- Born: c. 1500
- Died: 29 August 1526 Mohács, Hungary
- Noble family: House of Ernuszt
- Spouse: Elizabeth Ungnad
- Issue: none
- Father: John II Ernuszt
- Mother: Margaret of Sagan

= Francis Ernuszt =

Hungarian noble and royal chamberlain

Francis Ernuszt de Csáktornya (csáktornyai Ernuszt Ferenc; c. 1500 – 29 August 1526), also known as Francis Hampó, was a Hungarian noble and royal chamberlain in the court of Louis II of Hungary.

==Family==
He was a member of the Ernuszt noble family of Jewish origin, founded by his paternal grandfather, John I Ernuszt.
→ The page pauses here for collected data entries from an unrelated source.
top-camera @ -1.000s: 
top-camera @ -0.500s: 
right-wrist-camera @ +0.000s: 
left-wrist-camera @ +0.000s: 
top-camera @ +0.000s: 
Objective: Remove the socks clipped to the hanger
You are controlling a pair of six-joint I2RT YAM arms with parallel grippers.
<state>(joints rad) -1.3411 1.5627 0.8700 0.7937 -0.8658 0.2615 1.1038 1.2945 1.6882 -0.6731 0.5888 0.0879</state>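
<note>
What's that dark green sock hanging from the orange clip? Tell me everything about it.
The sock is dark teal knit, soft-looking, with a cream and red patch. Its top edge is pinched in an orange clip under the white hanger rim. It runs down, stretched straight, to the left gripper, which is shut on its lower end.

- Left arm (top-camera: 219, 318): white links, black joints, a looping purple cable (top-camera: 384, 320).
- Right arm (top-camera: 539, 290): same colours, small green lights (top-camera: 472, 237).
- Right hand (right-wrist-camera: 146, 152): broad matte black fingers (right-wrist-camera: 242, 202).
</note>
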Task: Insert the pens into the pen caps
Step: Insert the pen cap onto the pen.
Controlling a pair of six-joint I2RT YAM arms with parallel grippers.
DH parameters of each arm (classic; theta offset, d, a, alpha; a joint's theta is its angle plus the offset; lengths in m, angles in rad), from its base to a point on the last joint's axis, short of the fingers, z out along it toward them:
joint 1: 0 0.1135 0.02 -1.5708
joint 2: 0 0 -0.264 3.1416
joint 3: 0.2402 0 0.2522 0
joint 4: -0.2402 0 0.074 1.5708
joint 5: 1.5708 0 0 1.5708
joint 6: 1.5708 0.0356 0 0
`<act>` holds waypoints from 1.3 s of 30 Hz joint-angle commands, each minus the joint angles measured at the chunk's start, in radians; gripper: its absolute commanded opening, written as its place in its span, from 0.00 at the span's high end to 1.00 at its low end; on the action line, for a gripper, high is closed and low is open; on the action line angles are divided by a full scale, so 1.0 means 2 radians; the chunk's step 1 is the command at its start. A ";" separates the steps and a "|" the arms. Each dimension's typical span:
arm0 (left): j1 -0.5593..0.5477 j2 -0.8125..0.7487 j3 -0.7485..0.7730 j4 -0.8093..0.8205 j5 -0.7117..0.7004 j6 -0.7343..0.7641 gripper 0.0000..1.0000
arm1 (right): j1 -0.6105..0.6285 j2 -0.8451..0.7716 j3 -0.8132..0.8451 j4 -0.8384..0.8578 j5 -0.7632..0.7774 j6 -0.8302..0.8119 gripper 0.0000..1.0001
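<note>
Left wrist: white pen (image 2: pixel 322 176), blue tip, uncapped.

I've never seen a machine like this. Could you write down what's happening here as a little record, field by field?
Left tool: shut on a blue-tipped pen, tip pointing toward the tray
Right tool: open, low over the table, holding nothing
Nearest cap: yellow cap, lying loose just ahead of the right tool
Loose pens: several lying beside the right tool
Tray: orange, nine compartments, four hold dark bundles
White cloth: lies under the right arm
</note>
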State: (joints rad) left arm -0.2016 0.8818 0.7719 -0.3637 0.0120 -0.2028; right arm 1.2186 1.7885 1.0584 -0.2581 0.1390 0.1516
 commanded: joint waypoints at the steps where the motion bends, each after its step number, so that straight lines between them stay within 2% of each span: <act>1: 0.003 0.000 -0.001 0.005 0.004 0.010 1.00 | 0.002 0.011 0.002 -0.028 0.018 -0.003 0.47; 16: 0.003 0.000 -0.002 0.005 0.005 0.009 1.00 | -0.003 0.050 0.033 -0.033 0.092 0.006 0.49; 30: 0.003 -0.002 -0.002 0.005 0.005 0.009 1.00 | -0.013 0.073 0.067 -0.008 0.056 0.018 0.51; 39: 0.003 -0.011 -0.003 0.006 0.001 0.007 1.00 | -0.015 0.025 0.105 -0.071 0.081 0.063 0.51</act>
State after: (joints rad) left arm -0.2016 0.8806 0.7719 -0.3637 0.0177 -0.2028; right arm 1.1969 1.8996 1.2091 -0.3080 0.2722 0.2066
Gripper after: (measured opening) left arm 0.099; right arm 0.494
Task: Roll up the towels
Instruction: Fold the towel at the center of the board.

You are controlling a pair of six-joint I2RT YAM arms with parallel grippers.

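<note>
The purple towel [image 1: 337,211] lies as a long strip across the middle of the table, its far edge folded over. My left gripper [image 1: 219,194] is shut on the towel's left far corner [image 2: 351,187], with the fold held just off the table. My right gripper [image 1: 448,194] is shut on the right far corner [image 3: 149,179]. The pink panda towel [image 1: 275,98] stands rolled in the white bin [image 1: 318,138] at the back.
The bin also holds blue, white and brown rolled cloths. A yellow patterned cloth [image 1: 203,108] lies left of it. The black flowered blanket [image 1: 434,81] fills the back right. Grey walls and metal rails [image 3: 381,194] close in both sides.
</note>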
Francis was the eldest son of John II Ernuszt, Ban of Croatia, Dalmatia and Slavonia and his second wife, Princess Margaret of Sagan (Żagań), daughter of Jan II the Mad. He had a younger brother, John III. His uncle was Sigismund, Bishop of Pécs. Through his mother, he was also a half-brother of John Bánffy, Palatine of Hungary, author Katalin Bánffy and Margit Bánffy, spouse of John II Both de Bajna (killed in the Siege of Belgrade in 1521), later John Dombai. After his mother's death, his father married Barbara Ország. From this marriage, Francis also had two half-brothers, Farkas and Caspar, who was the last male member of the Ernuszt family.

He married Elizabeth Ungnad, the queen's maid of honor in 1526. Their marriage did not produce children, because Francis Ernuszt was soon killed in the Battle of Mohács on 29 August 1526. The family property was inherited by his younger brother Caspar following his father's death around 1528.